Assignment:
Return the lines below exactly, from the first one through the line that has "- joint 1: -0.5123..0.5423". Leave out everything after it.

Record extracts:
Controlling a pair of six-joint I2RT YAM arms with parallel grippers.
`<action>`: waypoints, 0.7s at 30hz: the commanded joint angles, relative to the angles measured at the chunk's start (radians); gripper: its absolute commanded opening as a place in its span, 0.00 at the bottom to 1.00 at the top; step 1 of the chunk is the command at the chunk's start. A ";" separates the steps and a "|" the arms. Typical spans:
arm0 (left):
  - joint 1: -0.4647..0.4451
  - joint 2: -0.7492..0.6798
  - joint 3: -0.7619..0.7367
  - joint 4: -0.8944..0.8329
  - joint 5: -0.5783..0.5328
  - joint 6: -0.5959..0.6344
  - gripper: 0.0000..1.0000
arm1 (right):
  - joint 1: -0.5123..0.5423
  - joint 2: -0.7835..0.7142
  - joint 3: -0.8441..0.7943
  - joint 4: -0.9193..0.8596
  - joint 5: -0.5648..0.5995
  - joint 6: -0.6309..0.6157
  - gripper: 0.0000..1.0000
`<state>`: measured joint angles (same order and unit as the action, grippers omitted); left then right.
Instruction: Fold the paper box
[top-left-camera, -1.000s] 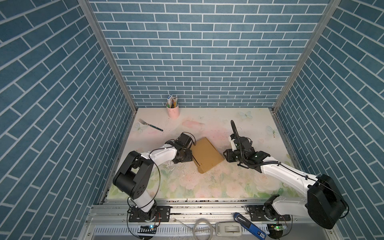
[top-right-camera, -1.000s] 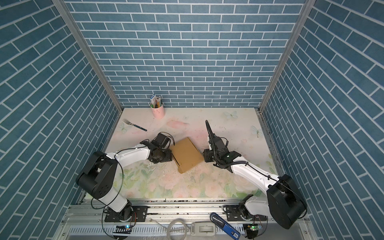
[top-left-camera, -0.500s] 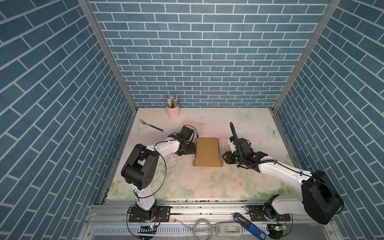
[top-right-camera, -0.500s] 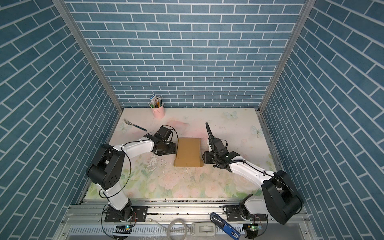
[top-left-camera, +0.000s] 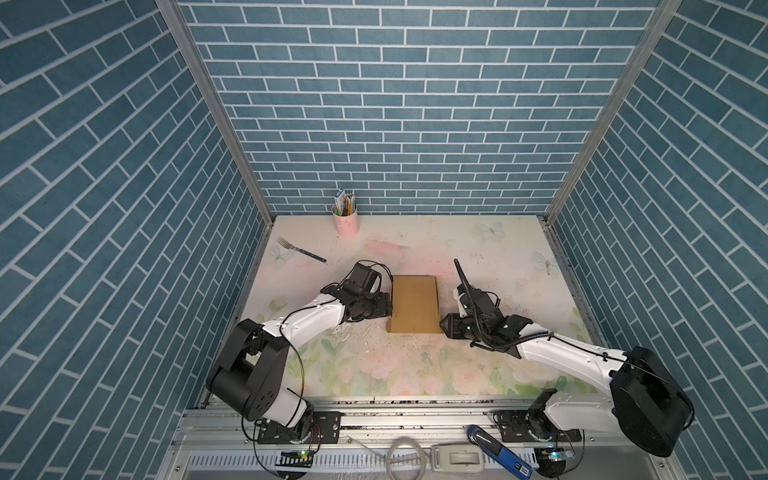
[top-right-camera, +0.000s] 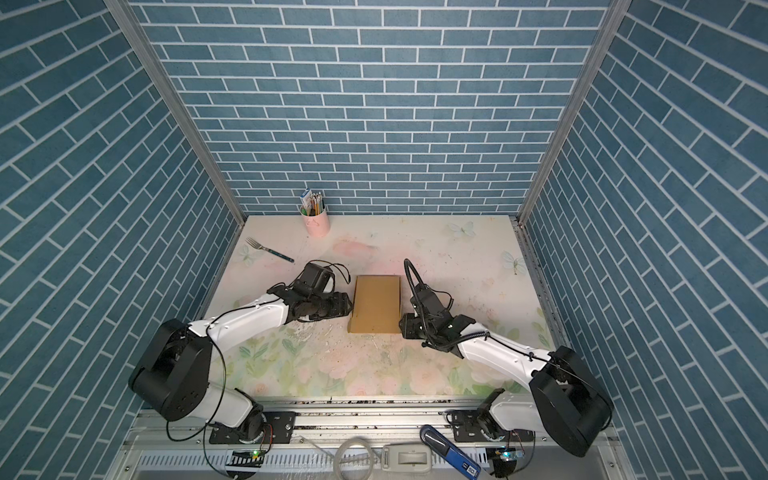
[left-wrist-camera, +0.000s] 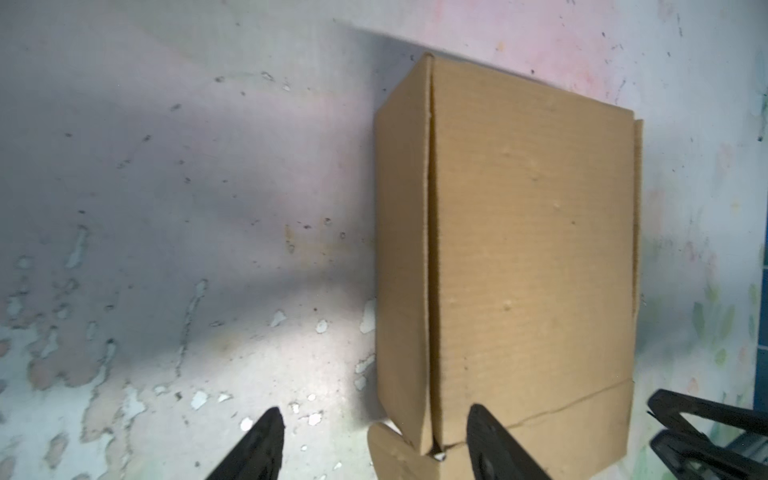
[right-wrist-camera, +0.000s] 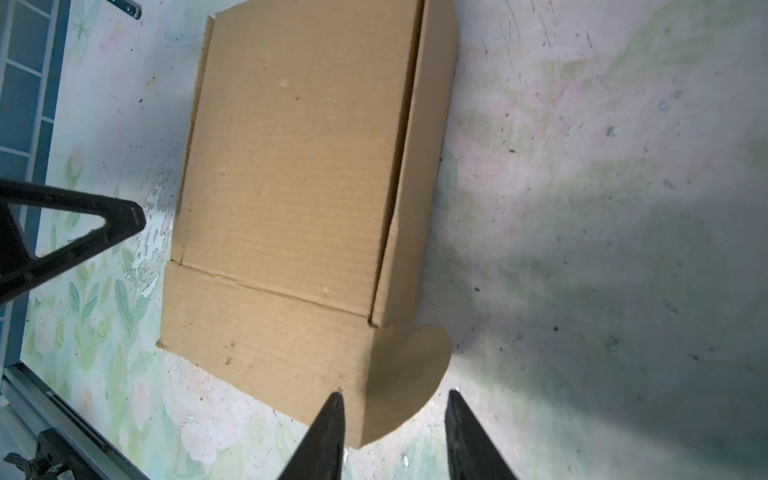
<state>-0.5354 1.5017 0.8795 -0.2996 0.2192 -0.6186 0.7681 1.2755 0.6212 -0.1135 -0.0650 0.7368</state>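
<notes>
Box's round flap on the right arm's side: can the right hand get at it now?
Probably yes. The right hand is open, and the round flap of the box lies just ahead of it, with nothing in between.

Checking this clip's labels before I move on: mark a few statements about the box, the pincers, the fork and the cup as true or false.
1. The brown cardboard box lies on the floral table between the left pincer and the right pincer. True.
2. The pink cup of pencils lies tipped over. False: it stands upright at the table's far edge.
3. The dark-handled metal fork rests on the box. False: it lies on the table, apart from the box.
4. Both pincers are open. True.
</notes>
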 joint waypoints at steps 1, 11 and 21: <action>-0.019 -0.002 -0.019 0.045 0.030 -0.015 0.71 | 0.015 -0.015 -0.020 0.040 0.032 0.084 0.41; -0.083 0.034 -0.054 0.116 0.039 -0.051 0.71 | 0.037 0.031 -0.029 0.104 0.027 0.131 0.41; -0.128 0.048 -0.057 0.137 0.029 -0.069 0.71 | 0.045 0.067 -0.034 0.149 0.006 0.169 0.36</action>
<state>-0.6559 1.5391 0.8314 -0.1795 0.2554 -0.6796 0.8028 1.3281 0.6041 0.0071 -0.0570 0.8642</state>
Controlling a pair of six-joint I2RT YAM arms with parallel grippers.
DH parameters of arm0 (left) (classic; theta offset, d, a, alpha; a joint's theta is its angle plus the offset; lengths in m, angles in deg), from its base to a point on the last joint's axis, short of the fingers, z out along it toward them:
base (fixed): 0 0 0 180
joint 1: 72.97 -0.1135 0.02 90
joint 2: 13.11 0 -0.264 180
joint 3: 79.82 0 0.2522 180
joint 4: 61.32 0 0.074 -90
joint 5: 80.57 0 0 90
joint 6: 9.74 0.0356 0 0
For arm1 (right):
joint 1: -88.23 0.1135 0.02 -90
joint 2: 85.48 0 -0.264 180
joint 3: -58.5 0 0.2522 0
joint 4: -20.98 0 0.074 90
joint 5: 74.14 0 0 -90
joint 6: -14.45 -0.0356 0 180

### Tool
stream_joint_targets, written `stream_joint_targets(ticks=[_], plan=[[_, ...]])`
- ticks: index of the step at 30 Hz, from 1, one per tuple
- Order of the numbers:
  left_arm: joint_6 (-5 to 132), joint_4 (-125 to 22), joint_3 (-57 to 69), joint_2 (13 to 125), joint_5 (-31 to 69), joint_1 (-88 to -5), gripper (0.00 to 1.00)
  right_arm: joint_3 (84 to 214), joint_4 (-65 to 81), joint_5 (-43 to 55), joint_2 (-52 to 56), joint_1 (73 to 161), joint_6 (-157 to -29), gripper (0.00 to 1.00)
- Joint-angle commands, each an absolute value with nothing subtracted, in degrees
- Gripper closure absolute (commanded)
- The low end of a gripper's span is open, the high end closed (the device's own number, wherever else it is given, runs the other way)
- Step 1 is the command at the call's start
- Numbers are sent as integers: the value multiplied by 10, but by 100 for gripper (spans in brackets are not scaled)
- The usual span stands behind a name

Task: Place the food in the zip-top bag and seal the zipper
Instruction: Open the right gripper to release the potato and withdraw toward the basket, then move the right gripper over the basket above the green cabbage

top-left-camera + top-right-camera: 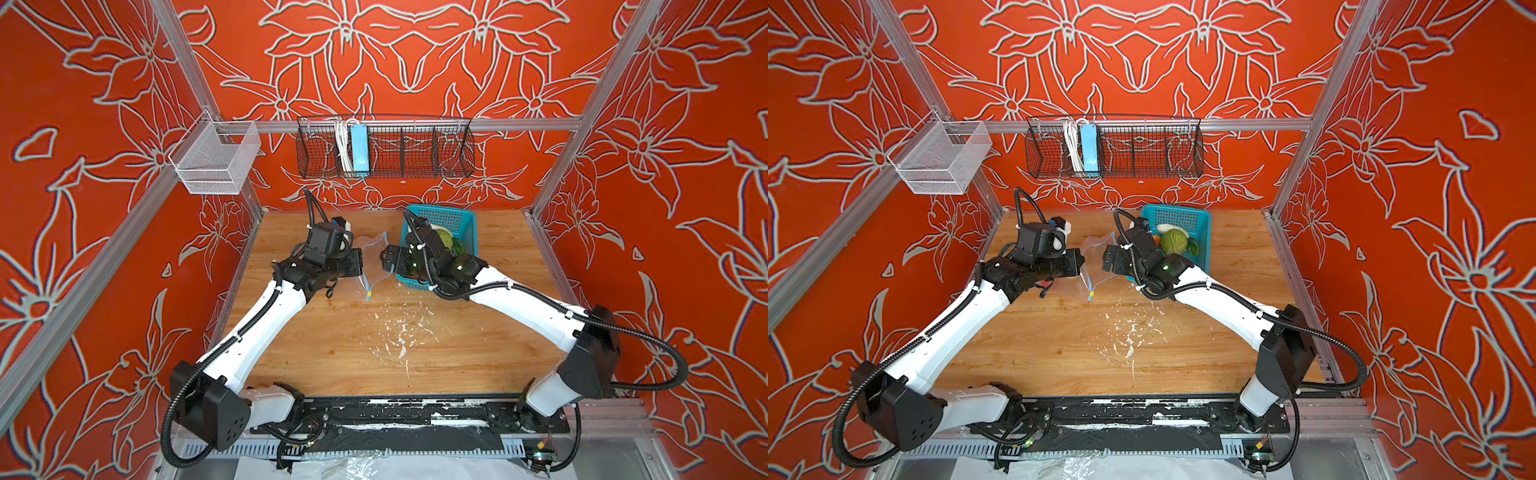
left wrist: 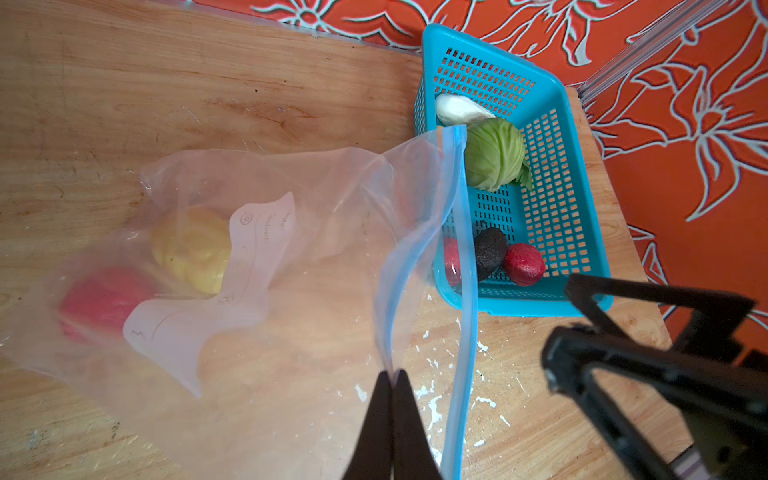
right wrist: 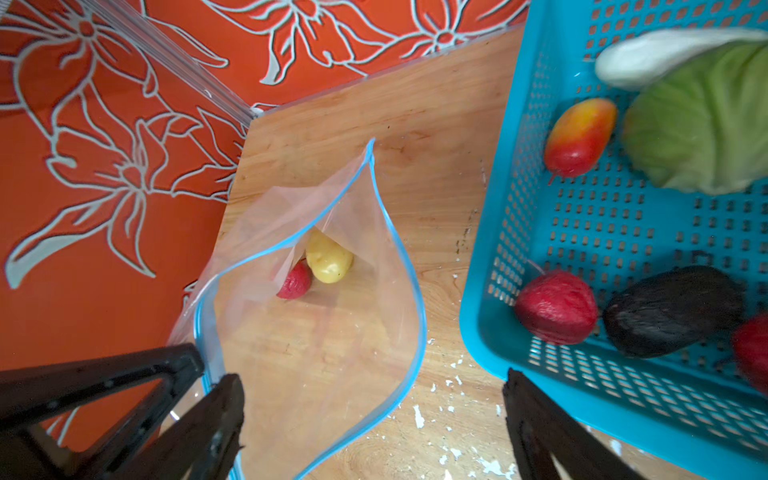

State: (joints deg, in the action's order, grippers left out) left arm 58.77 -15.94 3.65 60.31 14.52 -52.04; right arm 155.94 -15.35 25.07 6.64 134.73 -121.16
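The clear zip-top bag (image 2: 291,257) lies on the wooden table with its mouth held up and open. My left gripper (image 2: 392,374) is shut on the upper mouth edge, beside the light-blue zipper (image 2: 461,249). A yellow potato (image 3: 328,257) and a red fruit (image 3: 295,282) lie inside the bag. My right gripper (image 3: 371,379) is open and empty, hanging over the bag's mouth next to the teal basket (image 3: 490,249). In the basket lie a cabbage (image 3: 698,120), radish (image 3: 665,50), pepper (image 3: 579,135), avocado (image 3: 673,309) and red fruit (image 3: 555,307). The slider tab (image 1: 368,296) sits at the near end.
A black wire basket (image 1: 415,166) with a light-blue power strip (image 1: 359,149) hangs on the back wall. A white mesh basket (image 1: 214,160) hangs at the left post. White flecks (image 1: 399,332) mark the table's middle.
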Motion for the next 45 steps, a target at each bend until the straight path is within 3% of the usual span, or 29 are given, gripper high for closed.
stream_joint_targets(ticks=[1, 7, 17, 23, 45], plan=[[589, -157, 31, 592, 142, -524, 100, 1614, -237, 304, 84, 1341, -1210, 2], [590, -157, 30, 592, 142, -524, 100, 1662, -321, 389, 103, 1323, -1227, 2], [589, -157, 29, 587, 138, -524, 100, 1661, -357, 358, 100, 1239, -1199, 2], [588, -158, 28, 585, 139, -524, 100, 1680, -386, 398, 124, 1213, -1169, 2], [587, -160, 24, 579, 135, -524, 100, 1903, -489, 325, 360, 1137, -1053, 2]])
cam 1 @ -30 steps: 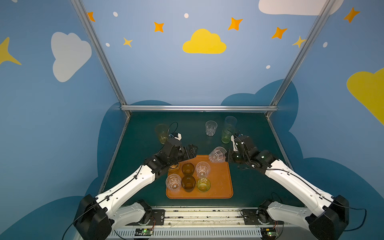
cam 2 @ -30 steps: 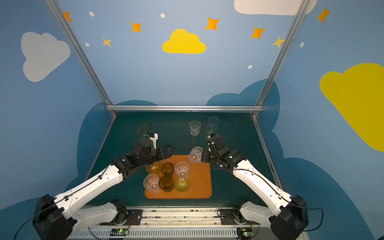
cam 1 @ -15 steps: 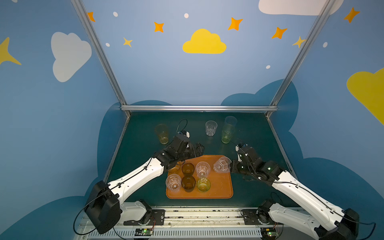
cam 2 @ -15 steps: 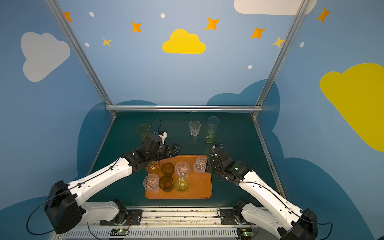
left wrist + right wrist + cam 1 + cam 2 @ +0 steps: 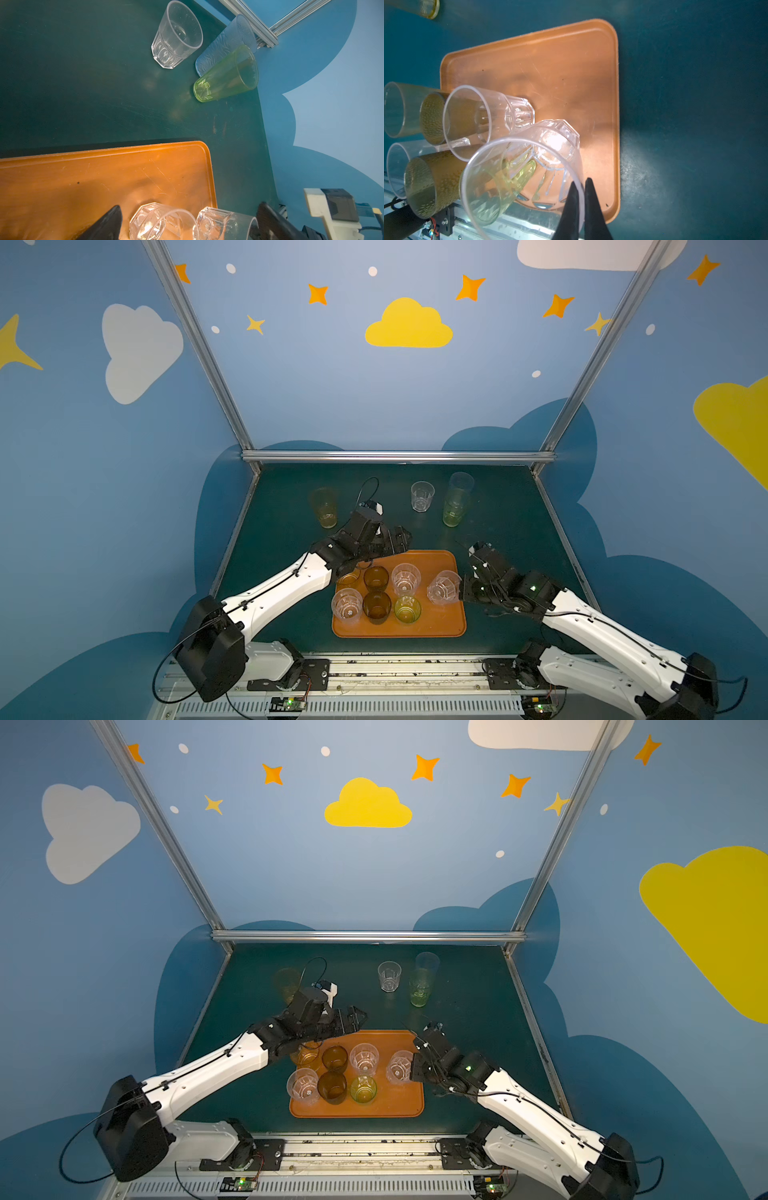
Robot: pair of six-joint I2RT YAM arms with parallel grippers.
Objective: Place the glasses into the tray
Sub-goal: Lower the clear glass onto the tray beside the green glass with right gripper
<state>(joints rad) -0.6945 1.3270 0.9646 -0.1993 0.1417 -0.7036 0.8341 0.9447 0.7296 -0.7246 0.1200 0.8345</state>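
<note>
Upright glasses (image 5: 376,578) crowd the tray (image 5: 440,624); its near-right corner is bare.

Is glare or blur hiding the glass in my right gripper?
Right wrist view: the clear glass is sharp, with a bright hotspot on its base; right gripper pinches its rim. In both top views: small, faint against the tray.

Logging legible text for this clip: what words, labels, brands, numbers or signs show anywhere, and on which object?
No text can be read in any view.
The tray, the glasses and the arms show no lettering.
The walls carry only painted clouds and stars, no words.
The circuit boards at the front edge: any print is too small to read.
</note>
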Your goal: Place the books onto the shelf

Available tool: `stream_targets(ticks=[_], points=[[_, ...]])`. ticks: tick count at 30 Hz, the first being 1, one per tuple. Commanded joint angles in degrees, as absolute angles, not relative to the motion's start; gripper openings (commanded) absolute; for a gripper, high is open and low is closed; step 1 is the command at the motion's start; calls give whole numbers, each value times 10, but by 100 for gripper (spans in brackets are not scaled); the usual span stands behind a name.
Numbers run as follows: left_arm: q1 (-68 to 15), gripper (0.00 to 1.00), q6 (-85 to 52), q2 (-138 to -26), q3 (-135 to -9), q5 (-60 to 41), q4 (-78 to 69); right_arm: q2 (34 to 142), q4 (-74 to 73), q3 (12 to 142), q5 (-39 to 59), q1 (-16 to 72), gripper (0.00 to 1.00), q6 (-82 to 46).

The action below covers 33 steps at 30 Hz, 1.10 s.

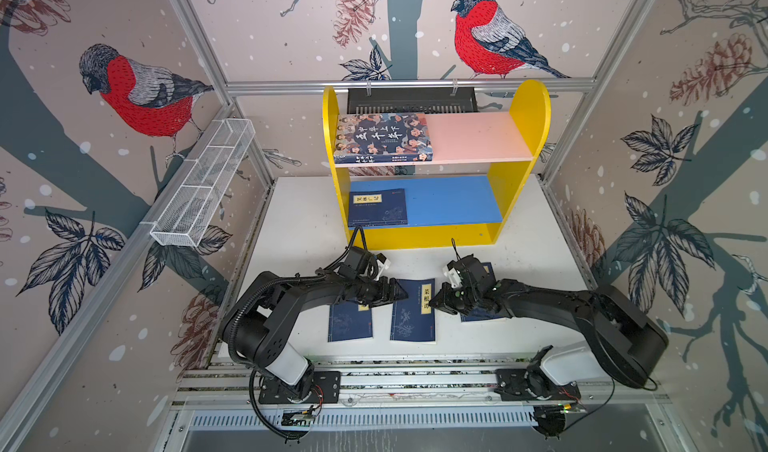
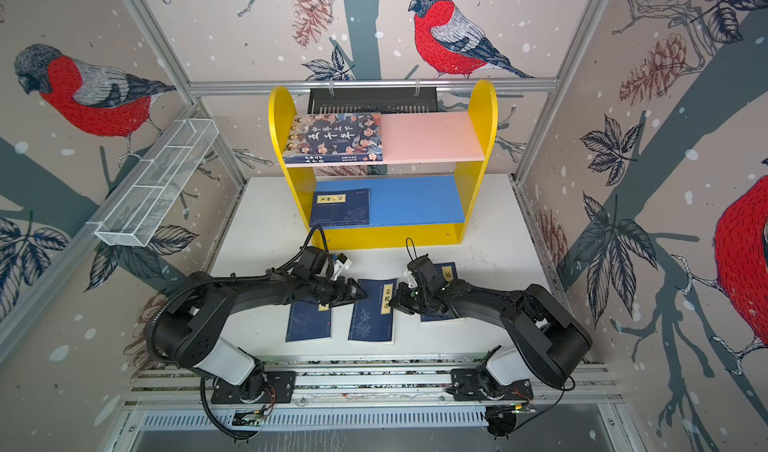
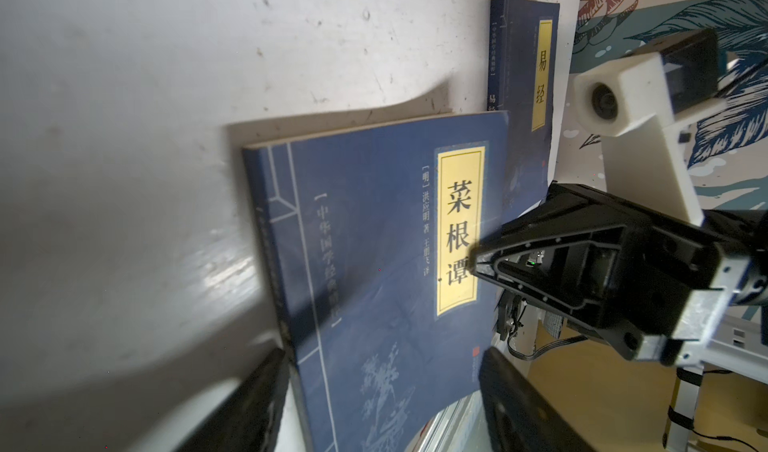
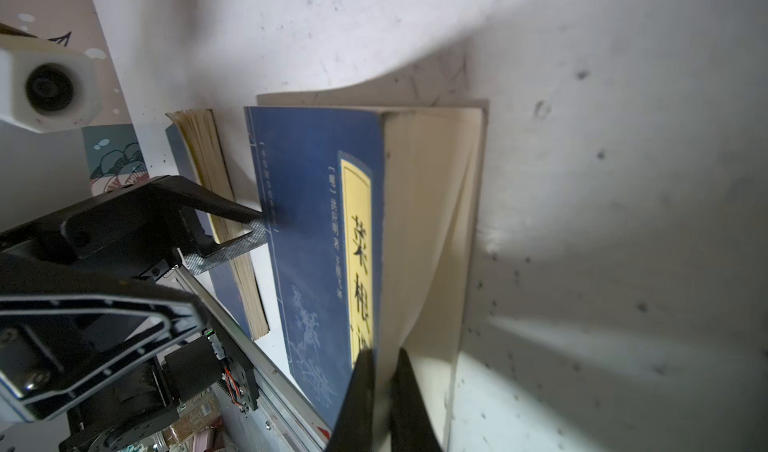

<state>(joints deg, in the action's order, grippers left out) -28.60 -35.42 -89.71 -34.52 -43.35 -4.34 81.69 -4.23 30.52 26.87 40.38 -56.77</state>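
Note:
Three navy books lie on the white table. My right gripper (image 1: 434, 302) (image 4: 382, 371) is shut on the free edge of the middle book (image 1: 409, 321) (image 2: 368, 321) (image 4: 307, 221), lifting its cover and some pages. My left gripper (image 1: 401, 294) (image 3: 382, 371) is open, its tips at that book's spine side. It hovers over the left book (image 1: 349, 323) (image 4: 245, 296). My right arm partly hides the right book (image 2: 446, 271) (image 3: 519, 76). On the yellow shelf (image 1: 528, 109), the large cartoon-cover book (image 1: 382, 138) lies on the pink board and a navy book (image 1: 378, 207) on the blue board.
A white wire-mesh basket (image 1: 203, 184) hangs on the left wall frame. A black slotted tray (image 1: 411, 100) sits behind the shelf. Aluminium rails (image 1: 415, 381) with both arm bases run along the table's front edge. The right halves of both shelf boards are bare.

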Motion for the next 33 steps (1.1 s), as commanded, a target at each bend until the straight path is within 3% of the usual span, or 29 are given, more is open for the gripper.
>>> stream_targets(ticks=[1, 12, 25, 30, 33], points=[[-270, 77, -344, -883, -343, -436, -30, 800, -77, 302, 287, 400, 1, -567], [-232, 78, -384, -830, -304, -515, -99, 732, -105, 291, 374, 361, 1, -558], [-236, 77, -446, -858, -285, -567, -178, 698, -128, 291, 425, 342, 1, -564], [-243, 72, -490, -857, -279, -602, -233, 694, -142, 290, 438, 341, 1, -570], [-245, 61, -516, -854, -278, -617, -260, 699, -143, 290, 440, 340, 1, -570]])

Written reply:
Controlling a pair of six-joint I2RT YAM arms with parallel grippers.
`<action>`: waypoints, 0.7s at 30hz: the commanded joint angles, relative to the angles measured at the chunk's start (radians); gripper: its absolute commanded opening as a place in its span, 0.00 at the bottom to 1.00 at the top; step 1 of the chunk is the command at the chunk's start. A ";" separates the steps and a "|" the arms. Typical spans:
arm0 (left):
  - joint 1: -0.4647..0.4451
  - joint 2: -0.7492..0.6798
  - joint 3: -0.7619..0.7367
  - joint 4: -0.8944..0.8329
  - joint 5: -0.5783..0.5328
  - joint 6: -0.5959..0.6344
  - gripper: 0.0000..1.0000
arm1 (right):
  - joint 1: -0.5123..0.5423

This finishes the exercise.